IPS-Inter Press Service Deutschland gGmbH
IPS-Tagesdienst vom 29. März 2012

Mexiko: Windpark-Projekt bedroht Biodiversität auf Insel Cozumel - Proteste angekündigt

von Emilio Godoy



Mexiko-Stadt, 29. März (IPS) - Bei der Entwicklung erneuerbarer Energien hinkt Mexiko anderen Ländern hinterher. Hinzu kommt, dass als nachhaltig gepriesene Projekte nicht immer halten, was sie versprechen. Dazu gehört offenbar auch der geplante Windpark auf der südöstlichen Insel Cozumel. Naturschützern zufolge gefährdet er die lokale Artenvielfalt.

"Ich glaube an erneuerbare Energien. Sie sollten aber an geeigneten Orten und nicht in Cozumel entwickelt werden", sagte Guadalupe Álvarez, die Gründerin der Umweltgruppe 'Cielo, Tierra y Mar', im Gespräch mit IPS. "Auf Cozumel gibt es Mangrovenwälder, Feuchtgebiete, Lagunen, süßwasserreiche Grotten und unterirdische Flüsse. Außerdem ist der Wasserspiegel sehr flach."

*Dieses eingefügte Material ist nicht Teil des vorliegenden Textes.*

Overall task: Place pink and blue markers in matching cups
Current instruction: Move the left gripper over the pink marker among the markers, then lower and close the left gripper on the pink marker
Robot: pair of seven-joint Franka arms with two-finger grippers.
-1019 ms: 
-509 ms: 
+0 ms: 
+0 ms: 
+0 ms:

Windmühlenparks sind aus verschiedenen Gründen umstritten. Umweltschützer beklagen vor allem, dass unzählige Vögel den Rotorenblättern zum Opfer fallen und wildlebende Tiere durch die Rotationsgeräusche gestört werden. Sie ausgerechnet in einem artenreichen Gebiet wie Cozumel einzurichten, sei inakzeptabel, betonte Álvarez.

Das etwa eine halbe Milliarde US-Dollar teure Windpark-Projekt mehr als 1.650 Kilometer südöstlich von Mexiko-Stadt wird von dem Unternehmen 'Mexico Power Group' vorangetrieben. Die Windräder sollen dort insgesamt 400 MW Strom erzeugen.

Die Firma, ein Ableger der 'Cannon Power Group' mit Hauptsitz im kalifornischen San Diego, hat von der zuständigen Gemeinde die Genehmigung für den Windpark erhalten, obwohl ein Umweltverträglichkeitsgutachten nicht vorliegt. Geplant ist die Errichtung von 121 Turbinen in Höhe von jeweils 80 Metern auf einer Fläche von 5.800 Hektar Land. Zurzeit stehen dort schon zwei Masten, die Windgeschwindigkeit und die Temperaturen messen.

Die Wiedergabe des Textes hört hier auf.